A Cyberblockade in Estonia

エストニアのサイバー封鎖

http://www.nytimes.com/2007/06/02/opinion/02sat3.html?_r=1&oref=slogin&pagewanted=print

小国だが、技術的には進んだエストニアという国が、インターネットへの依存度が高まっている世界中に対して重要な警告を発した。先月、インターネットに対する組織的な襲撃が集中的に発生し、数日間、政府や経済活動がほぼ閉鎖状態になるという、サイバースペースにおける最初のリアルな戦争を闘ったのである。

エストニアのバーチャル社会への攻撃は、4月に政府当局がタリンの中央公園にあるソビエト兵士のブロンズ像を、市の中心からはほどとおい戦没兵士の墓に移動させたときからはじまった。
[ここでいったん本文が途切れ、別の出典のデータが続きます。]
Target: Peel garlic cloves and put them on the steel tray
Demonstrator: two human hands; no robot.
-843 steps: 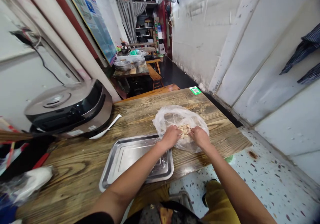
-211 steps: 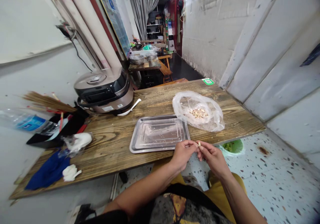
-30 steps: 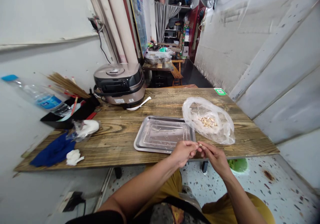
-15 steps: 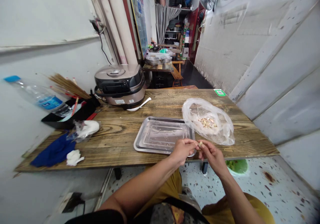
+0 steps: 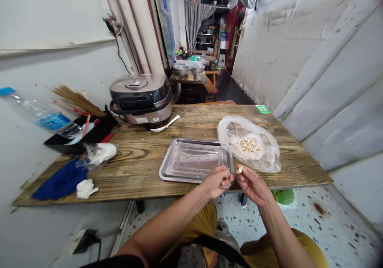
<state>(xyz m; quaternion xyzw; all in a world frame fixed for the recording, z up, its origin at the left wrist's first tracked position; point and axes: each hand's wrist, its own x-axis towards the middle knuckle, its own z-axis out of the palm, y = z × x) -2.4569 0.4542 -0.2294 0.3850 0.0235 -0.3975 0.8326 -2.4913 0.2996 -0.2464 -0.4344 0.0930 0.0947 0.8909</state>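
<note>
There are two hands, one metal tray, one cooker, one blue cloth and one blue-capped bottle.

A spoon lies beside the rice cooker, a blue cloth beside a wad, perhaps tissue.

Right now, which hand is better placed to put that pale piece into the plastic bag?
Probably the right hand: it pinches the pale piece and sits nearer the plastic bag. The left hand is farther, by the metal tray.

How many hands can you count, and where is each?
2. The left hand is at the near right corner of the metal tray; the right hand, beyond its right edge, pinches a small pale piece. No others show.
</note>
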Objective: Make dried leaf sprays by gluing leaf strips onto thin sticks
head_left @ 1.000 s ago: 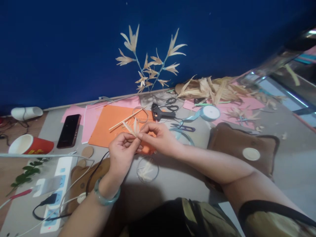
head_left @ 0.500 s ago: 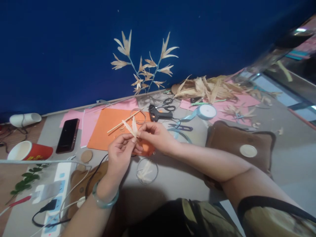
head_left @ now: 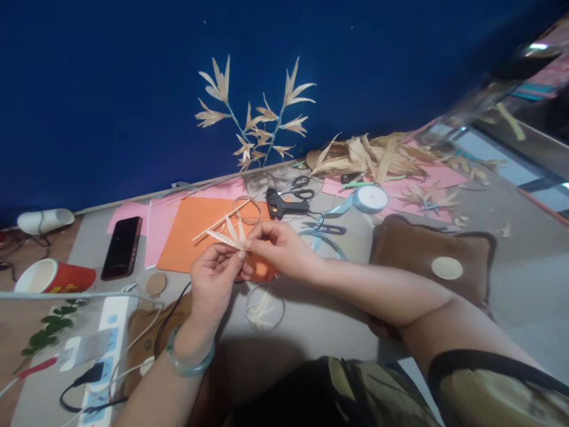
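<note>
Both hands meet over the orange sheet [head_left: 178, 237], pinching a small corn husk flower [head_left: 235, 232] whose pale pointed petals fan up and left. My left hand [head_left: 217, 270], with a jade-coloured bangle at its wrist, grips the base from below. The fingertips of my right hand [head_left: 278, 246] press the same base from the right. Behind the petals lie a thin wooden stick [head_left: 220, 220] and a wire ring [head_left: 252, 204]. Just below the hands, a clear round lid or dish [head_left: 265, 308] has pale husk pieces in it. Finished-looking husk flowers on blue-wrapped stems [head_left: 262, 121] stand at the back.
A black glue gun [head_left: 288, 206], scissors [head_left: 304, 194], snips [head_left: 326, 228] and a blue ribbon roll [head_left: 372, 199] lie behind. Dry husks [head_left: 377, 157] pile at the back right, with a brown cushion [head_left: 427, 255] nearer. A phone [head_left: 122, 246], red cup [head_left: 66, 276] and power strip [head_left: 106, 350] are leftward.
The petals between my fingers have spread wider, with another strip now showing and the left one tipped lower. Both hands keep their hold. The view has shifted slightly.
</note>
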`<action>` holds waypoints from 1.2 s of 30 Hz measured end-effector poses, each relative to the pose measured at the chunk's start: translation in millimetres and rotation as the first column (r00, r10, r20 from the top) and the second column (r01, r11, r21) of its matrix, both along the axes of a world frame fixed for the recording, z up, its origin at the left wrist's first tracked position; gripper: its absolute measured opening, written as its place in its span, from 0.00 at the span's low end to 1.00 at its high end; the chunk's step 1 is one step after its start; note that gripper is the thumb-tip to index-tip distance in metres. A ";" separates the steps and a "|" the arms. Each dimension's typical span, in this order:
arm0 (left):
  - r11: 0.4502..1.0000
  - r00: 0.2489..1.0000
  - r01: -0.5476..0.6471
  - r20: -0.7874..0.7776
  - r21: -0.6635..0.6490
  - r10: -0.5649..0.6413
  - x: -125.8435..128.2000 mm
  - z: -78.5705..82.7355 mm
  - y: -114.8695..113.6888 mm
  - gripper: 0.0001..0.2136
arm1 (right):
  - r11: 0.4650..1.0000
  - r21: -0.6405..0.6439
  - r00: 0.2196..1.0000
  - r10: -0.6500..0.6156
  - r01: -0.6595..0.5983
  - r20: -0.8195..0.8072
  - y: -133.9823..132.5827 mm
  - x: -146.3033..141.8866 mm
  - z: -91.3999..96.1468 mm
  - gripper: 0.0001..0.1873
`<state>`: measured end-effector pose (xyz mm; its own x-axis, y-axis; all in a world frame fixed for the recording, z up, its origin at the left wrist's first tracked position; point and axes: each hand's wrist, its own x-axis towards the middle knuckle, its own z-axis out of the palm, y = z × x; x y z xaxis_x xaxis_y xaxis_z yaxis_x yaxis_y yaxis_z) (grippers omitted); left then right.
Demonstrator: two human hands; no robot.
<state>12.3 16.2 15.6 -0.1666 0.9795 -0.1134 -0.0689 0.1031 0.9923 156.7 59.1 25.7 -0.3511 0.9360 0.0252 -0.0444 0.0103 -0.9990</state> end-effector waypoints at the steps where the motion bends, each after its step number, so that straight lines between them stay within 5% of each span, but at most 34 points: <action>1: 1.000 1.000 -0.005 -0.011 0.006 0.005 0.4 0.4 -0.4 0.10 | 1.000 0.005 1.000 -0.004 0.004 0.006 -0.5 -0.1 0.0 0.09; 16: 0.992 0.983 -0.095 -0.152 0.086 0.107 10.4 -0.6 -6.2 0.11 | 0.996 -0.039 0.996 -0.076 0.078 0.053 -6.2 -4.8 -4.6 0.07; 31: 0.987 0.977 -0.150 -0.148 0.056 0.156 11.8 4.6 -3.5 0.10 | 0.963 0.265 0.989 -0.089 0.056 0.115 -8.8 -1.7 -8.7 0.08; 36: 0.987 0.974 -0.156 -0.160 0.036 0.160 10.9 1.3 -3.5 0.10 | 0.966 0.252 0.990 -0.082 0.050 0.116 -8.7 -2.3 -8.4 0.08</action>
<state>23.2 12.7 16.8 -0.3337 0.9414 -0.0496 0.0791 0.0804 0.9936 154.3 50.4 17.3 -0.3040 0.9269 0.2200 0.0886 0.2574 -0.9622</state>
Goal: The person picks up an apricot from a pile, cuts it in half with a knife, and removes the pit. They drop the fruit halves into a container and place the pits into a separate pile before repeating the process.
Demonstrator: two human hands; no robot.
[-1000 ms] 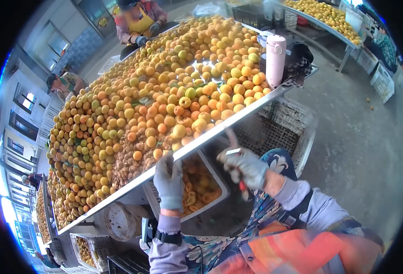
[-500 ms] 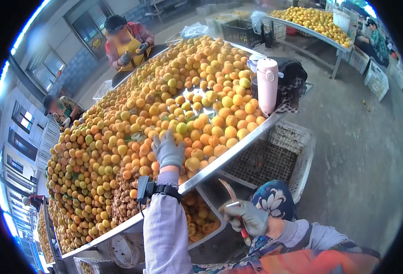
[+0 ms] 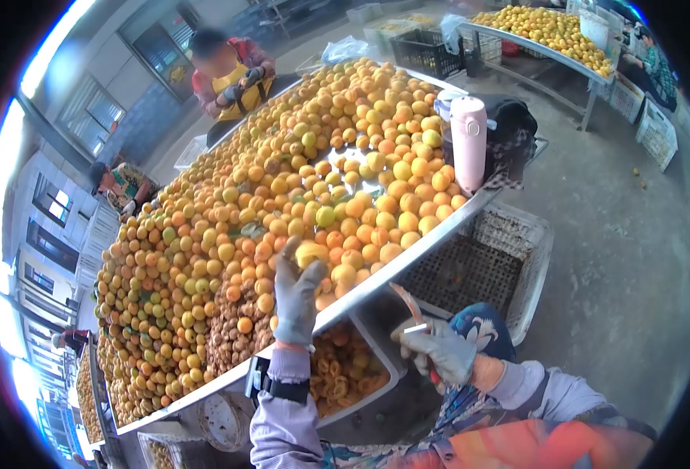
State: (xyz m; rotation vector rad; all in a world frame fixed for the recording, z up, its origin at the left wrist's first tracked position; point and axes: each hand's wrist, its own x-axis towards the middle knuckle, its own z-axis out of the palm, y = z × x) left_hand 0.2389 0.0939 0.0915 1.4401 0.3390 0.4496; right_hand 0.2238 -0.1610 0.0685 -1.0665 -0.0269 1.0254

多くのエストニア人にとって、このブロンズ像はスターリンの命令による故国へのソビエト侵入を思い出させるものの一つだったのである。しかしロシア人とロシア出身のエストニア人はこの政府の動きに対してすぐに路上での抗議行動で応じた。ブロンズ像の移動は、彼らにとっては、第2次世界大戦においてナチスと闘ったソ連人たちへの不敬の証拠だったからである。

タリンでの騒動や略奪も、エストニアのコンピューターへの攻撃に比べれば軽微なものに思われるほどだった。政府、企業、いくつかの新聞社のウェブサイトが悪質な情報の波によって妨害され、コンピューターネットワークが続々と閉鎖されることになった。エストニアのある閣僚は、国家の港湾がすべて閉鎖されたような、一種の電子的封鎖(Blockade)と呼ばれるべき水準に達しているといった。エストニア当局は、これらのデータ流入の黒幕はクレムリンだと非難している。ウラジミール・プーチン大統領の政府は一切の関与を否定している。

近年、政府、企業、個人は、ハッカーや破壊的ウィルスが機密情報を盗んだり、破壊することを回避する努力を続けている。エストニアはコンピュータに依存する現代世界に対して、情報戦争には多くの攻撃的形態がありえることや、それをどのように止めるのか、最終的に背後には誰がいるかを解明することが我々すべてのセキュリティにとって重要であるということを知らしめるという役割を果たしている。